Whatever the reasons, a child in Kenya probably knows nobody killed by the disease. Nonetheless, the lockdowns and the pressure on an already overstrained health system may have forced her to leave school, forgo vaccinations and skip meals, permanently damaging her life chances.

Migration

The oldest safety net is the family and recent decades of migration strengthened it. The nativist canard that poor people move to rich countries so as to laze about on welfare misunderstands family obligations. Migrants have to send money home for mum’s pension, little brother’s school fees and auntie’s market stall.

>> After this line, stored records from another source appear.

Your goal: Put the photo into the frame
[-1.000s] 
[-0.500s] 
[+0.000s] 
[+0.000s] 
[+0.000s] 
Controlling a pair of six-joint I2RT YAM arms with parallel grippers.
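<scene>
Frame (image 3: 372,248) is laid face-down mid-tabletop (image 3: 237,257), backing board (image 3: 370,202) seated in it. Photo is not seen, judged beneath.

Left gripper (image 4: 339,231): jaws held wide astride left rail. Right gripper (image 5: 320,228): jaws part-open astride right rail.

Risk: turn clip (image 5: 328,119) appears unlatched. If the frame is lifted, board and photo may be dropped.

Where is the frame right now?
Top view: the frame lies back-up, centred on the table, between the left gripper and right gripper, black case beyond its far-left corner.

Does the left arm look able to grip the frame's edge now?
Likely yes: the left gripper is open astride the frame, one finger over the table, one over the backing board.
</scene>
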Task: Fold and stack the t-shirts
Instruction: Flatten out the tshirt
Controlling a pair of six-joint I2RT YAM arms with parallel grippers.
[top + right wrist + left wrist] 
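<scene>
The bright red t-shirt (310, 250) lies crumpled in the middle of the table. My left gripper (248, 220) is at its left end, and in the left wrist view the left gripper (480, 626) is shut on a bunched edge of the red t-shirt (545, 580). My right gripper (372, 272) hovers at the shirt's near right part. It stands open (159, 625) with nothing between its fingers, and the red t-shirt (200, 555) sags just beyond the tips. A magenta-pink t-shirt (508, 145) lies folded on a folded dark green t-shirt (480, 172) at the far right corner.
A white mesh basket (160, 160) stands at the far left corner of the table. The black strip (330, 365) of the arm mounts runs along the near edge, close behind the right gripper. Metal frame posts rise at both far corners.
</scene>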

Global remittances to low- and middle-income countries hit a record $554 billion last year, double the figure for 2007, and more than the annual global total of foreign direct investment, says the World Bank. That figure is projected to plunge 20 per cent this year.

A newer safety net is state-provided healthcare. Most people in Britain acquired their protected status with the founding of the NHS in 1948. Many Asians in particular have made that step only this century. In China in 2003, just 22 per cent of the population had health insurance; this year the country intends to reach universal coverage. That should reduce the frequency of medical crises impoverishing families.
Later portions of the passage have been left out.